In the listing that follows, determine how many lines include the word "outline". Respond with that number alone.

********************

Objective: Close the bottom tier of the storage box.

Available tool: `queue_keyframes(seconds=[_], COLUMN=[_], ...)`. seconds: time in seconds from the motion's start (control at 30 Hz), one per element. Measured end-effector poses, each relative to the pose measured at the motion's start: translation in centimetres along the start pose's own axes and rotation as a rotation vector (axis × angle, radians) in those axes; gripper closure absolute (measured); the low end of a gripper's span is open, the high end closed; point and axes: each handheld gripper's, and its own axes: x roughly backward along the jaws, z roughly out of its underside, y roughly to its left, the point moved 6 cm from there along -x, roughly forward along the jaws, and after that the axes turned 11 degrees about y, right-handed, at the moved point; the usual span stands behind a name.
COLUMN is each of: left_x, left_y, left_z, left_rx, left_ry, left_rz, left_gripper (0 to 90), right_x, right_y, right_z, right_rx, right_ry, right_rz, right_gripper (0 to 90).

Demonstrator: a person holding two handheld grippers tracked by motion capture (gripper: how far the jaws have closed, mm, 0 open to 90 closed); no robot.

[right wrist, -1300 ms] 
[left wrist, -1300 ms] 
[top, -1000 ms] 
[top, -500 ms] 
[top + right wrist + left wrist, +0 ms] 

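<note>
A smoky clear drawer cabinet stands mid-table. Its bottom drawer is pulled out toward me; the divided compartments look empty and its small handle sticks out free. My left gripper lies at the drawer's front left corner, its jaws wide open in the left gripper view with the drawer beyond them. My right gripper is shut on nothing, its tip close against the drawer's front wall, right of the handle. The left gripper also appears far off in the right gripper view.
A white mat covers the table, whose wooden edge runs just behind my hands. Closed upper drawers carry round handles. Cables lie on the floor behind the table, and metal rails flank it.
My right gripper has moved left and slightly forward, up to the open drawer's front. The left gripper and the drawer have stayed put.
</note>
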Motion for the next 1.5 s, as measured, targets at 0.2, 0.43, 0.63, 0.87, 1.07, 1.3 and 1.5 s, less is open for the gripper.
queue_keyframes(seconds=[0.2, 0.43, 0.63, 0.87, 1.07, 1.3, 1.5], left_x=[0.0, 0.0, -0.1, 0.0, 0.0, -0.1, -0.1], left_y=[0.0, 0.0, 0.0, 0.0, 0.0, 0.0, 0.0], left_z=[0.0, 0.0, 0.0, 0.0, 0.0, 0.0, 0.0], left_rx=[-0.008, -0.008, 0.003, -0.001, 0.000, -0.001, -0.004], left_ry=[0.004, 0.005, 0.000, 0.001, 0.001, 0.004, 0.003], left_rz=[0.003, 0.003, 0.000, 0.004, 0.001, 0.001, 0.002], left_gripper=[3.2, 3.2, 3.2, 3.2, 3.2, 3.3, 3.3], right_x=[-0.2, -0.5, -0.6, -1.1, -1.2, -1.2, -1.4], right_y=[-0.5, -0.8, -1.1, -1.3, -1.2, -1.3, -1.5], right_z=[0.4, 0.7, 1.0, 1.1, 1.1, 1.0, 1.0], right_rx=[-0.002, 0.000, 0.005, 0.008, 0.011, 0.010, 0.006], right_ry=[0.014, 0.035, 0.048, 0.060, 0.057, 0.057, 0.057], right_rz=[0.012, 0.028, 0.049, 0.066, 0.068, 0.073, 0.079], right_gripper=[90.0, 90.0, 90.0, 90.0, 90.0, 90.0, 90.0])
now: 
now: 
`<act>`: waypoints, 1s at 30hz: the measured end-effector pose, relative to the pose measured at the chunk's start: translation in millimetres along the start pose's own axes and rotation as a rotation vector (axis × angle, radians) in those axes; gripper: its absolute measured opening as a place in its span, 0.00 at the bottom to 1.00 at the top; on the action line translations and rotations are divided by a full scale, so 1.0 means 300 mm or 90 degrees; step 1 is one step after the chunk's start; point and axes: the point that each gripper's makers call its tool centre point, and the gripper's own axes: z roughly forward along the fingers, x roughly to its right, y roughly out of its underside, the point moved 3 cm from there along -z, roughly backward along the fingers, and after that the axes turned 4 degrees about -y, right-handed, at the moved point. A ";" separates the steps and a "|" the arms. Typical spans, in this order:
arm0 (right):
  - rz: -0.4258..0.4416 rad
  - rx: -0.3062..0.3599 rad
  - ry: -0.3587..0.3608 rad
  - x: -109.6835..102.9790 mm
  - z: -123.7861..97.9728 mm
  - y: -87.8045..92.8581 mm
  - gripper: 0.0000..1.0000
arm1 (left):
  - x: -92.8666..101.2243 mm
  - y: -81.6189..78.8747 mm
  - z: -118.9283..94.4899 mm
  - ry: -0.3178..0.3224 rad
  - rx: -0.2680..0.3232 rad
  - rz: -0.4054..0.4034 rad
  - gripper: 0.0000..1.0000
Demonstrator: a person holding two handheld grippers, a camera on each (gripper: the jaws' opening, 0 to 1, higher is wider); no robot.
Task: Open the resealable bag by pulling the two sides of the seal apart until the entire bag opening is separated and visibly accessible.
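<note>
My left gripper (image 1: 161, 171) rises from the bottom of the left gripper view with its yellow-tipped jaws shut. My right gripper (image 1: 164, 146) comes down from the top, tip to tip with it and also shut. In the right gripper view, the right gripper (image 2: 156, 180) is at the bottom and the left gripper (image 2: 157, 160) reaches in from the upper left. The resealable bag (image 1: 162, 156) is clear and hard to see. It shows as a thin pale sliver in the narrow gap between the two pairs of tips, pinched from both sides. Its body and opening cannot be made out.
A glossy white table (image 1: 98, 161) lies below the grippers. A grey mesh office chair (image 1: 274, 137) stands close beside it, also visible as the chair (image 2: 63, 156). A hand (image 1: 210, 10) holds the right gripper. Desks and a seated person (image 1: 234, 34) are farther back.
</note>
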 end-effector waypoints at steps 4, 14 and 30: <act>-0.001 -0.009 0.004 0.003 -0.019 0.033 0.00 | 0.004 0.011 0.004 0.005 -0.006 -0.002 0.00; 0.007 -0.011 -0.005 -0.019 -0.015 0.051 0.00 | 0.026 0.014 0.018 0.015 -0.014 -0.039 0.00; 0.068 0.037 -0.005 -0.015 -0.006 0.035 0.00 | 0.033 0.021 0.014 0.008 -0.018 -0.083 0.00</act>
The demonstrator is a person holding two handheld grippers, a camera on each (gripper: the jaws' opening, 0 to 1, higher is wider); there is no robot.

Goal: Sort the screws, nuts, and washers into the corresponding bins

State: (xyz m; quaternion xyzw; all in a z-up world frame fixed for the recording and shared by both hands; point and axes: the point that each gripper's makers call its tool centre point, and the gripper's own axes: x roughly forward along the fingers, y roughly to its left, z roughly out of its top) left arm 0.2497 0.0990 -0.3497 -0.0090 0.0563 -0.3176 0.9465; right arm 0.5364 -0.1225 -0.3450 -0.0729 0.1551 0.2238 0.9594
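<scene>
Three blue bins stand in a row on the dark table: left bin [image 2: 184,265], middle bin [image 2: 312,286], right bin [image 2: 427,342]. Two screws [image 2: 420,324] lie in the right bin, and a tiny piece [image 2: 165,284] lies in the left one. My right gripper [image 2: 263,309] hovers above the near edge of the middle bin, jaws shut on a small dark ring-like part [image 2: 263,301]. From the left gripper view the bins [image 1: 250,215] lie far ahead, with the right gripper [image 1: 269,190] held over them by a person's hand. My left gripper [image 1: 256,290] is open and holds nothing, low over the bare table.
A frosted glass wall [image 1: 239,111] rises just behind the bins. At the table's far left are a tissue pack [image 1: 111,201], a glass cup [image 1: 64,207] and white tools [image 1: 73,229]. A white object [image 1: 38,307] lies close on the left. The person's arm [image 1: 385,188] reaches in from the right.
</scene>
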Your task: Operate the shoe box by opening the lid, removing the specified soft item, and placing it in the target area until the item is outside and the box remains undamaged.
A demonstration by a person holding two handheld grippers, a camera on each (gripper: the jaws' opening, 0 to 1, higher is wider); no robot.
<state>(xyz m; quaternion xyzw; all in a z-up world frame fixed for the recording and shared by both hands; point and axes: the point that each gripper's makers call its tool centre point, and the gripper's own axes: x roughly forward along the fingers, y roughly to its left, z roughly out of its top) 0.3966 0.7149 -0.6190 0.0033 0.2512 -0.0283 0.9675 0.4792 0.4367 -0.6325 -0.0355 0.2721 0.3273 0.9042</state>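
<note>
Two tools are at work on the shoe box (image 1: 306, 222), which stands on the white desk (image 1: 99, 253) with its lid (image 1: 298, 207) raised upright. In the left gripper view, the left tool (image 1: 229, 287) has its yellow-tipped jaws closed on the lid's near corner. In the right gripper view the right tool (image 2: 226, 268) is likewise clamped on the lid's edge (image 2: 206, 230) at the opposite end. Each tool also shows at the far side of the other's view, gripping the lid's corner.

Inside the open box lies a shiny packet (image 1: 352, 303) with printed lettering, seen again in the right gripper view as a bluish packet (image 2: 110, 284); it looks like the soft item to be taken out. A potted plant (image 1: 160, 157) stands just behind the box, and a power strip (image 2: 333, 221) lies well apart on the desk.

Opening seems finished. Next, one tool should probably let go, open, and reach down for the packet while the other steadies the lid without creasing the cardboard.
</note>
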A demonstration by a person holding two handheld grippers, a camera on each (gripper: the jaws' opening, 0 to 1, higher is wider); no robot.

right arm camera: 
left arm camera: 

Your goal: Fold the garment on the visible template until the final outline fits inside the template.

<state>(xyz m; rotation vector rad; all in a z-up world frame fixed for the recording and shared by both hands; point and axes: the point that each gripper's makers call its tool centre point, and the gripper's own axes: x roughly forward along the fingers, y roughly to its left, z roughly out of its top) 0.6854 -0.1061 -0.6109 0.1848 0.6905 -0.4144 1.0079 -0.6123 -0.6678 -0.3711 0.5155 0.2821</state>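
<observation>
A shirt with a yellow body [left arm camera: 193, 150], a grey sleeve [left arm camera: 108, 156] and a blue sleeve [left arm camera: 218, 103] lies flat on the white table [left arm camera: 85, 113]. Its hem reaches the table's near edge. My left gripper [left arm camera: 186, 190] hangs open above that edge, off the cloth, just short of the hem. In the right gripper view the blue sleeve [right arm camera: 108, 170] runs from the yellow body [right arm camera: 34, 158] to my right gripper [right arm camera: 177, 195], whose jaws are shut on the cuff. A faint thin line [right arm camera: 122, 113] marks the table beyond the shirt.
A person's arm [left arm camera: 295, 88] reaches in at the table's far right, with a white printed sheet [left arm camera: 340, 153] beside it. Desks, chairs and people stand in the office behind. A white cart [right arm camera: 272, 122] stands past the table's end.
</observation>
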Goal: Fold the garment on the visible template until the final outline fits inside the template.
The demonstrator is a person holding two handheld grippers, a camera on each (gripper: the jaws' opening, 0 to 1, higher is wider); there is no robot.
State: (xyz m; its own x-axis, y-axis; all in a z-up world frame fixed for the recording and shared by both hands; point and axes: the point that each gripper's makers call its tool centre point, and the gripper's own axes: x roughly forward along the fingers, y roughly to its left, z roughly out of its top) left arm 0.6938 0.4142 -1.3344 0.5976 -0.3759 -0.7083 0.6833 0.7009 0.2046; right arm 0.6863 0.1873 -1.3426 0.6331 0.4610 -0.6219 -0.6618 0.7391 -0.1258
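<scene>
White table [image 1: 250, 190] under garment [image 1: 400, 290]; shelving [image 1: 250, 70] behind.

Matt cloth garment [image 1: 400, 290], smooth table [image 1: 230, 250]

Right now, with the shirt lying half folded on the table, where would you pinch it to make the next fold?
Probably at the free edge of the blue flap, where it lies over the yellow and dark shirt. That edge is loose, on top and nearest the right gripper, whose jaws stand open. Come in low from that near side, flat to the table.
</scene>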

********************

### Response to the exercise
2